"""

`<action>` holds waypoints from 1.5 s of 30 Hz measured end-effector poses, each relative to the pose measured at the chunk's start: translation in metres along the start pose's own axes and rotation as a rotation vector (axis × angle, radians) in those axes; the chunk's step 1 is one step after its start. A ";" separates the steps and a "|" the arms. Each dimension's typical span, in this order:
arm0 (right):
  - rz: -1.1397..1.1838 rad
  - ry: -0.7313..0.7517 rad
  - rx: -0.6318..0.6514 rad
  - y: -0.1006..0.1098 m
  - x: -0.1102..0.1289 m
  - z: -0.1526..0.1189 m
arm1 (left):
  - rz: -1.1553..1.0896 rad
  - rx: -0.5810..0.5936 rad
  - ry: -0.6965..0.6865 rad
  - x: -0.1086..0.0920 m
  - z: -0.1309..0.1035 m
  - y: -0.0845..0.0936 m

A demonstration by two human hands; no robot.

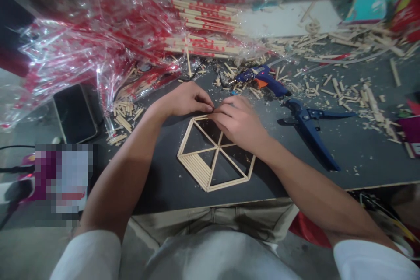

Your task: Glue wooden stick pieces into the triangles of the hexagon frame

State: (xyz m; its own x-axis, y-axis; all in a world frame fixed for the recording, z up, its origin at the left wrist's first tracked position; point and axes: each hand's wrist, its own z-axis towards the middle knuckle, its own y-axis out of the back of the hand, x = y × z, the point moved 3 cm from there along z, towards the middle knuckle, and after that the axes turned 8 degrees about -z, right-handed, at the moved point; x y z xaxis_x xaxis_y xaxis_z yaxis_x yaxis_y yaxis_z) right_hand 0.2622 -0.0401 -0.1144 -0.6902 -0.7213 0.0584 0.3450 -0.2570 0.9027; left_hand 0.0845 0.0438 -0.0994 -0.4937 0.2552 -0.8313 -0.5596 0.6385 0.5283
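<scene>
A hexagonal frame of thin wooden sticks (193, 167) lies flat on the dark table, with spokes meeting at its centre. One wedge, at the lower left, is partly filled with sticks laid side by side. Just above the frame's far edge, the fingers of my left hand (187, 99) and my right hand (239, 119) come together, thumb and fingertips pinched. Whatever sits between the fingertips is too small or hidden to make out. My right hand covers the frame's upper right part.
Behind my hands lie a blue glue gun (262, 79) and, farther right, a blue cutter (310, 127). Cut stick pieces (337, 87) litter the table. Red-printed plastic wrappers (108, 39) and chopstick packs (206, 22) fill the back. A phone (75, 113) lies left.
</scene>
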 end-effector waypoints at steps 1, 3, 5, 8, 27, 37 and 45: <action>0.005 0.000 0.006 0.000 0.000 0.000 | -0.002 0.001 -0.001 0.000 0.000 0.000; 0.006 0.006 0.007 -0.001 0.000 0.000 | -0.005 0.001 -0.005 0.000 0.000 0.000; -0.002 0.002 0.005 -0.001 0.001 0.001 | -0.006 -0.001 -0.006 0.001 0.000 0.000; -0.007 -0.002 0.001 -0.002 0.002 0.001 | -0.001 -0.003 0.004 0.001 0.001 0.000; -0.079 0.024 -0.080 -0.004 0.005 0.003 | 0.113 0.189 0.051 -0.009 -0.009 0.009; 0.065 -0.102 -0.035 0.002 0.001 0.004 | 0.226 0.155 0.078 -0.016 -0.011 0.006; 0.199 -0.319 -0.151 0.012 -0.034 -0.013 | 0.311 0.109 0.018 -0.024 -0.008 -0.006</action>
State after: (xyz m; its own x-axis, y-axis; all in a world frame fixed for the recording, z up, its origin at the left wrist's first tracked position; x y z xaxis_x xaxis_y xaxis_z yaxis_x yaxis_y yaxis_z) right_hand 0.2980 -0.0267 -0.1106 -0.7550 -0.5368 0.3766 0.5650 -0.2409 0.7892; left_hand 0.0941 0.0280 -0.0807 -0.6421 0.4382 -0.6290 -0.3059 0.6059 0.7344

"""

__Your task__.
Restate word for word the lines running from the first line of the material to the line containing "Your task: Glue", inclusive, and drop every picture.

__Completed exercise__.
`<action>` holds waypoints from 1.5 s of 30 Hz measured end-effector poses, each relative to the pose measured at the chunk's start: translation in metres along the start pose's own axes and rotation as a rotation vector (axis × angle, radians) in those axes; the chunk's step 1 is one step after its start. A ";" separates the steps and a "|" the arms. Each dimension's typical span, in this order:
arm0 (right):
  - rz: -1.1397..1.1838 rad
  - ry: -0.7313..0.7517 rad
  - rx: -0.6318..0.6514 rad
  - y: -0.1006..0.1098 m
  - x: -0.1102..0.1289 m
  - z: -0.1526..0.1189 m
arm1 (left):
  - rz: -1.1553..1.0896 rad
  - rx: -0.5810..0.5936 rad
  - ry: -0.6965..0.6865 rad
  - x: -0.1086..0.0920 m
  - z: -0.1309..0.1035 m
  - y: -0.0845..0.0936 m

A demonstration by two human hands; no robot.


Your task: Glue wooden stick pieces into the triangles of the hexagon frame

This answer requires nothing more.